··· Data excerpt

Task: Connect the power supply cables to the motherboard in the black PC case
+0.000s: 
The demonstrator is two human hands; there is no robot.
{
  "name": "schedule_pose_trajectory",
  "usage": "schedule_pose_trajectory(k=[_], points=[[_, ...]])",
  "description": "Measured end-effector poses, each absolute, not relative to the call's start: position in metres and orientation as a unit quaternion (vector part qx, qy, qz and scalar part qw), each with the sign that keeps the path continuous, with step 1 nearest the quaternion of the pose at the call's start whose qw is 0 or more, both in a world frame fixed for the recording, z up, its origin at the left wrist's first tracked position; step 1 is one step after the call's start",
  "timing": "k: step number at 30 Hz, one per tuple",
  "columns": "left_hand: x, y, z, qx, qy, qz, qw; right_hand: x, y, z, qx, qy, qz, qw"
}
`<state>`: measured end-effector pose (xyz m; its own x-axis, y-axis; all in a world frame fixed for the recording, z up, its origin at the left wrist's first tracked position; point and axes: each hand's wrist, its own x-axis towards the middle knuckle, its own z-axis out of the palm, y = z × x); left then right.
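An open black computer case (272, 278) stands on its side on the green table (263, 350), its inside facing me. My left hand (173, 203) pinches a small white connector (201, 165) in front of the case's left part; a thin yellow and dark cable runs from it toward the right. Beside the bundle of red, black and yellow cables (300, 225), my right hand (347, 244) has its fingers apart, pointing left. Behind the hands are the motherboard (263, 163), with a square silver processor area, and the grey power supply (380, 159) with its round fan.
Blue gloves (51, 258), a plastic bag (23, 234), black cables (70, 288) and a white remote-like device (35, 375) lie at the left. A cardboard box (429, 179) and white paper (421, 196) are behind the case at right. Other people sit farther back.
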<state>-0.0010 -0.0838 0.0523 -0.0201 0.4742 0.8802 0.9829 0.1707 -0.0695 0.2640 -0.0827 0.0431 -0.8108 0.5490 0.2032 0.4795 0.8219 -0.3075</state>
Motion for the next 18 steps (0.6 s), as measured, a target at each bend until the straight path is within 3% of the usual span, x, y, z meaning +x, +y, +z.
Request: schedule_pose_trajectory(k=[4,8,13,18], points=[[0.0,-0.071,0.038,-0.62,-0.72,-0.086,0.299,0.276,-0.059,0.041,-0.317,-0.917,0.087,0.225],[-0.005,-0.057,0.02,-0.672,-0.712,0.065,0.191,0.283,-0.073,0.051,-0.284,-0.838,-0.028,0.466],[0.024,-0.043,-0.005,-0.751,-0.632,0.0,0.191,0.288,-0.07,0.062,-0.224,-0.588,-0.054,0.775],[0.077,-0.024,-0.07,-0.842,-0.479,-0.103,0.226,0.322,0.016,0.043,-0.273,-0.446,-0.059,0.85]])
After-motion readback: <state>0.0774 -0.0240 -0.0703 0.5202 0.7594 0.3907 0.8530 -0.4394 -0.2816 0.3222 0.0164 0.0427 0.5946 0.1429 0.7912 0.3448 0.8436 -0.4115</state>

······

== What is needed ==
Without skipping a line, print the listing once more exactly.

== Answer to the problem ==
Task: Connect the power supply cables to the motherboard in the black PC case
+0.000s: 
The demonstrator is two human hands; there is no robot.
{
  "name": "schedule_pose_trajectory",
  "usage": "schedule_pose_trajectory(k=[_], points=[[_, ...]])",
  "description": "Measured end-effector poses, each absolute, not relative to the call's start: position in metres and orientation as a unit quaternion (vector part qx, qy, qz and scalar part qw), each with the sign that keeps the path continuous, with step 1 nearest the quaternion of the pose at the call's start whose qw is 0 or more, both in a world frame fixed for the recording, z up, its origin at the left wrist's first tracked position; step 1 is one step after the call's start",
  "timing": "k: step number at 30 Hz, one per tuple",
  "columns": "left_hand: x, y, z, qx, qy, qz, qw; right_hand: x, y, z, qx, qy, qz, qw"
}
`<state>`: measured end-effector pose (xyz m; its own x-axis, y-axis; all in a world frame fixed for the recording, z up, its origin at the left wrist's first tracked position; point and axes: each hand's wrist, its own x-axis towards the middle knuckle, its own z-axis out of the palm, y = z × x); left then right.
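An open black computer case (272, 278) stands on its side on the green table (263, 350), its inside facing me. My left hand (173, 203) pinches a small white connector (201, 165) in front of the case's left part; a thin yellow and dark cable runs from it toward the right. Beside the bundle of red, black and yellow cables (300, 225), my right hand (347, 244) has its fingers apart, pointing left. Behind the hands are the motherboard (263, 163), with a square silver processor area, and the grey power supply (380, 159) with its round fan.
Blue gloves (51, 258), a plastic bag (23, 234), black cables (70, 288) and a white remote-like device (35, 375) lie at the left. A cardboard box (429, 179) and white paper (421, 196) are behind the case at right. Other people sit farther back.
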<state>-0.0010 -0.0838 0.0523 -0.0201 0.4742 0.8802 0.9829 0.1707 -0.0695 0.2640 -0.0827 0.0431 -0.8108 0.5490 0.2032 0.4795 0.8219 -0.3075</state>
Motion for the next 18 steps (0.6 s), as measured, a target at each bend until the straight path is within 3% of the usual span, x, y, z meaning +x, +y, +z.
Request: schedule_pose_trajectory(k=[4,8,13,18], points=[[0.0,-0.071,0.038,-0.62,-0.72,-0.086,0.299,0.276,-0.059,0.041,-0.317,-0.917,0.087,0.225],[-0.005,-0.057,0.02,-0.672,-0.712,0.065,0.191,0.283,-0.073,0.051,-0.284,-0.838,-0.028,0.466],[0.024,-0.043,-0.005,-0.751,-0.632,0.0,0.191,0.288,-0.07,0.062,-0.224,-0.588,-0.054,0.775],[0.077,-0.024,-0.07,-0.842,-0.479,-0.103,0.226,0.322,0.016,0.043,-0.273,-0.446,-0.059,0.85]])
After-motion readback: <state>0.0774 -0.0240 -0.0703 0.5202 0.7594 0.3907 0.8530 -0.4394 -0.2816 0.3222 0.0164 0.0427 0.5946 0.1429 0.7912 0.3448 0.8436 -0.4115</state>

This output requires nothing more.